- Born: Mark Avsec 23 August 1954 (age 71)
- Genres: Funk; funk rock; blue-eyed soul; disco; R&B;
- Occupations: songwriter; musician; lawyer;
- Instruments: Vocals; keyboards;
- Years active: 1976–present
- Formerly of: Wild Cherry Donnie Iris & the Cruisers

= Mark Avsec =

American musician

Mark Avsec (born August 23, 1954) is an American rock keyboardist, songwriter, and producer. He was a member of the funk rock band Wild Cherry.

Avsec was an original member of Donnie Iris & the Cruisers. He wrote or co-wrote all of the band's music, was its sole lyricist, and produced all of its albums.

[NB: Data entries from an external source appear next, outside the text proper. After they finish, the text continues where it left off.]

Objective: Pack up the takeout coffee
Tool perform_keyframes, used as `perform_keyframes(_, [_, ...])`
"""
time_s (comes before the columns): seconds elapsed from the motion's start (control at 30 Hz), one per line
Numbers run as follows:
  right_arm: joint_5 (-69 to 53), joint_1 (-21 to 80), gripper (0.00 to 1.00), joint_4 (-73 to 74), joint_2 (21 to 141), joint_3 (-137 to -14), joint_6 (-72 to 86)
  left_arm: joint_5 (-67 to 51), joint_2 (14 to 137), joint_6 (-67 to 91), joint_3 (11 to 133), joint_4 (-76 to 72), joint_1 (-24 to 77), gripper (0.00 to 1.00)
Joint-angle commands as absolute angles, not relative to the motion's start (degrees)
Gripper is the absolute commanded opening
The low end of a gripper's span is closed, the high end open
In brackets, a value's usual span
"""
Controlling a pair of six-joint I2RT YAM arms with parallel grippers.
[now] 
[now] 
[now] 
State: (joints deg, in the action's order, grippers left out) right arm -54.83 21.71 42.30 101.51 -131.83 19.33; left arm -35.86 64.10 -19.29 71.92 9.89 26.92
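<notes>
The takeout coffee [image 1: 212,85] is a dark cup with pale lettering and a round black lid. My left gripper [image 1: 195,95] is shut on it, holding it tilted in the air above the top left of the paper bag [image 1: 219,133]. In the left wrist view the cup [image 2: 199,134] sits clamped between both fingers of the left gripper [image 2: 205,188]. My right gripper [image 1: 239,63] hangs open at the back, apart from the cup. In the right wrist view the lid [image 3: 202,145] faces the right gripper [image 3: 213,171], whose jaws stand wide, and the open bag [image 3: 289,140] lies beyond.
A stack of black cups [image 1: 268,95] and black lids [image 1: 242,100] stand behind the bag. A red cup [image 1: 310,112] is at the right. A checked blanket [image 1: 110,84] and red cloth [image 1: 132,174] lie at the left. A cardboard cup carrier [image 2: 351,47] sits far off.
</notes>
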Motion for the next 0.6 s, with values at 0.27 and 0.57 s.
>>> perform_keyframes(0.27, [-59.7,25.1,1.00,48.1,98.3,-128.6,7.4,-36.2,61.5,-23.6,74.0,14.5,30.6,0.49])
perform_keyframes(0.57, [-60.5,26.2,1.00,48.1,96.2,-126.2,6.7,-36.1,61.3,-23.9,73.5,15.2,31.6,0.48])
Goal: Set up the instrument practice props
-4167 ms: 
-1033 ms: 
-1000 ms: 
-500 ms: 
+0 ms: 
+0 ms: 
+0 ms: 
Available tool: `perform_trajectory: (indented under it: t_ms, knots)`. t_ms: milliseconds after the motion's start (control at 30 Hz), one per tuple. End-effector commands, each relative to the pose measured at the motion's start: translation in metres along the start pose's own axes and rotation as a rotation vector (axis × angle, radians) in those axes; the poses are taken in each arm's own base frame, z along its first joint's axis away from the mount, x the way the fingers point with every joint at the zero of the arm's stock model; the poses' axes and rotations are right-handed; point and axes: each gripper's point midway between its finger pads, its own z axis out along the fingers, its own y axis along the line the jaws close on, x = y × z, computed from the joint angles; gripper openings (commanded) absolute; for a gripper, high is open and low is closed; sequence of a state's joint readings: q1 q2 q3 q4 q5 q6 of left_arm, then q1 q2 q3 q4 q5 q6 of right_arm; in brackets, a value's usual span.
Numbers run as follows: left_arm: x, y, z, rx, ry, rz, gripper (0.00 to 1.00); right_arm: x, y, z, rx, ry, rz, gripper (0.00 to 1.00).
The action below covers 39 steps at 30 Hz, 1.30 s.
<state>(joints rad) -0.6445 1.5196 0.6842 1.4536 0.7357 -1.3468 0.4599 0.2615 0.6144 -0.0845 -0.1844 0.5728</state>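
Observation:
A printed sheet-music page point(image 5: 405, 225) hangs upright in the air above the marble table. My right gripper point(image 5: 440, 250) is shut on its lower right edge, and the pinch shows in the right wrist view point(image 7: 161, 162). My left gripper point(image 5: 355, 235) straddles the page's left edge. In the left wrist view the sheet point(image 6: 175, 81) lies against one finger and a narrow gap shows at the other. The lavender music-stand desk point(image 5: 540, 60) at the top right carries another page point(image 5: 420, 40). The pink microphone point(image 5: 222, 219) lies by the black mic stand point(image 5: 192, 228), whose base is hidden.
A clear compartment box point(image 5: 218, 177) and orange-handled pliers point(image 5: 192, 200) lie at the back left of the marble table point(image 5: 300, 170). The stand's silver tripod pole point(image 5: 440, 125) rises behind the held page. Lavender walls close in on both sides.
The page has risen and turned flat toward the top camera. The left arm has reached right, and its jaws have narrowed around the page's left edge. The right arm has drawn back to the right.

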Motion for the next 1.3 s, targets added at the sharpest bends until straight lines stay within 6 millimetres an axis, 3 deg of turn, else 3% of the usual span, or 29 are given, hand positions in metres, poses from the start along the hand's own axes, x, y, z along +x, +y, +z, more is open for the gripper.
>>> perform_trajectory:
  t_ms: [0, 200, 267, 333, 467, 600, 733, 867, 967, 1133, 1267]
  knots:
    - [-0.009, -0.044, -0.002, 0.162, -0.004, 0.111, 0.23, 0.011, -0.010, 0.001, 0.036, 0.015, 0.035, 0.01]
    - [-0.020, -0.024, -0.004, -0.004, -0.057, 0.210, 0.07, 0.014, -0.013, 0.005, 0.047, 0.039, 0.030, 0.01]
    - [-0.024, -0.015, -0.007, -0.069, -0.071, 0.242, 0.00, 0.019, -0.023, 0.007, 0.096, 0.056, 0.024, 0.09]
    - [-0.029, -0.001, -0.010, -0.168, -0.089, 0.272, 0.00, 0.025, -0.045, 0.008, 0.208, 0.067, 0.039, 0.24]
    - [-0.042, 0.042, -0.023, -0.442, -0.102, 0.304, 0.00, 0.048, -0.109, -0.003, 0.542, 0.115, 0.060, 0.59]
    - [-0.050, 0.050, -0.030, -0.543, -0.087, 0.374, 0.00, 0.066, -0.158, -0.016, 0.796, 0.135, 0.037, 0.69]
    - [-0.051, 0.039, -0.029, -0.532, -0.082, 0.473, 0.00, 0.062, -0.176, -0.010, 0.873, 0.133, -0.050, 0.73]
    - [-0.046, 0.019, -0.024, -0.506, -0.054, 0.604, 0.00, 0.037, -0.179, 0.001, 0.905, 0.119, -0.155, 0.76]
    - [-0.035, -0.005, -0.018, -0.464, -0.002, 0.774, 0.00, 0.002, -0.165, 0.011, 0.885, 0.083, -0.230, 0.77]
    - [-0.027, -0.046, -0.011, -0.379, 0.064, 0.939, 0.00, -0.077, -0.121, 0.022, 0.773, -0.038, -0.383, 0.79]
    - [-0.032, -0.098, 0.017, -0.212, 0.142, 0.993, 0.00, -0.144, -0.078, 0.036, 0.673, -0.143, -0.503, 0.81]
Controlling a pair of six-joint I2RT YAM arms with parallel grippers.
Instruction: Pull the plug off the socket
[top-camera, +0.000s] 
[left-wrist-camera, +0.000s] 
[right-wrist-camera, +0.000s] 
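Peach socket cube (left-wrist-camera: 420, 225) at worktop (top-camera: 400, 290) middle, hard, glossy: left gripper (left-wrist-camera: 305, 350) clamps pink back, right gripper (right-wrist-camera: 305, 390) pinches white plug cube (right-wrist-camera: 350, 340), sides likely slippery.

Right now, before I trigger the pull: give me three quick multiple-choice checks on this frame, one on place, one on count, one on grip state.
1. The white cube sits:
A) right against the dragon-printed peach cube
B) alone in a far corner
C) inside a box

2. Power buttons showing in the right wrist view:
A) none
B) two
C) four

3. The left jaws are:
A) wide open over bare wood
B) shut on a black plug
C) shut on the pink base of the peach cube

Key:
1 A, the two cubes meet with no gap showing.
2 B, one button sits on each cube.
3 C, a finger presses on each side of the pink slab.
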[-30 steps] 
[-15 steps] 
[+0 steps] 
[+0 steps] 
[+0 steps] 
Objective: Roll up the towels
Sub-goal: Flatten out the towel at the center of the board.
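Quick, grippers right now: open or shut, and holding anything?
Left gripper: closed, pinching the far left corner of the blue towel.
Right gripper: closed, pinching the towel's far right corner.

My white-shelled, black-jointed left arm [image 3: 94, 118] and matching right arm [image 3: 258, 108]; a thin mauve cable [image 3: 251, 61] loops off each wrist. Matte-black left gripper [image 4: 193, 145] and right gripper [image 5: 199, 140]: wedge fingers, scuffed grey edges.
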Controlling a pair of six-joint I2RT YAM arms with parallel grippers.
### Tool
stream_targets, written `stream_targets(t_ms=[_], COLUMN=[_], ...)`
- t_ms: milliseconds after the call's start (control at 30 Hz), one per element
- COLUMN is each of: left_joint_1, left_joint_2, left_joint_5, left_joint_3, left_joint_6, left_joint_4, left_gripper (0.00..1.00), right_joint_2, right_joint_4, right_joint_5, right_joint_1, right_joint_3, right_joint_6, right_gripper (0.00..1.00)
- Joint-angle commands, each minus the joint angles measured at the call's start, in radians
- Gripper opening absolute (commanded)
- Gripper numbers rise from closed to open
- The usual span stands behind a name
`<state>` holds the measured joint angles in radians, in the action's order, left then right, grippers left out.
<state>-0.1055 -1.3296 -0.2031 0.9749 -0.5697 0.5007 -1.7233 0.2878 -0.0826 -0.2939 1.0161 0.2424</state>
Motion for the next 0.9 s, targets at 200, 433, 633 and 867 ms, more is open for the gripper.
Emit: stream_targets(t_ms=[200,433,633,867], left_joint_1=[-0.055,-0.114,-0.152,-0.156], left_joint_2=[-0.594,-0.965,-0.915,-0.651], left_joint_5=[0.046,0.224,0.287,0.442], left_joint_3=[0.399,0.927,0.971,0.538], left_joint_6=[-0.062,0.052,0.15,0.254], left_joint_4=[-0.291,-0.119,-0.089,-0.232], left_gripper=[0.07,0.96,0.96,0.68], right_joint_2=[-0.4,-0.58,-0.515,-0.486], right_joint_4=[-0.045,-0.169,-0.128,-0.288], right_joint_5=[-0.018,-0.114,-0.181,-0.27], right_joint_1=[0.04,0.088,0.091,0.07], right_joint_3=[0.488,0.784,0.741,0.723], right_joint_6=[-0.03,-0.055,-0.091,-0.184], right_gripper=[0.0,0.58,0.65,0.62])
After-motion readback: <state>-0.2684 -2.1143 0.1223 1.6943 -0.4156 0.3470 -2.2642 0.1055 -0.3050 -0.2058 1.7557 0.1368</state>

Since 1995, he has also been a copyright lawyer.

==Biography==
Avsec joined the band Wild Cherry immediately following the recording of the disco hit, "Play That Funky Music" (1976). He was brought in as a session keyboardist for two tracks on the band's debut album, and was then asked to join the group. He also toured with the band, performing "Afternoon Delight" at the 1976 Grammy Awards. During this period, he befriended Donnie Iris, with whom he composed Donnie Iris & The Cruisers' hits "Ah! Leah!" (#19 Billboard Mainstream Rock) and "Love Is Like a Rock" (#9 Billboard Mainstream Rock).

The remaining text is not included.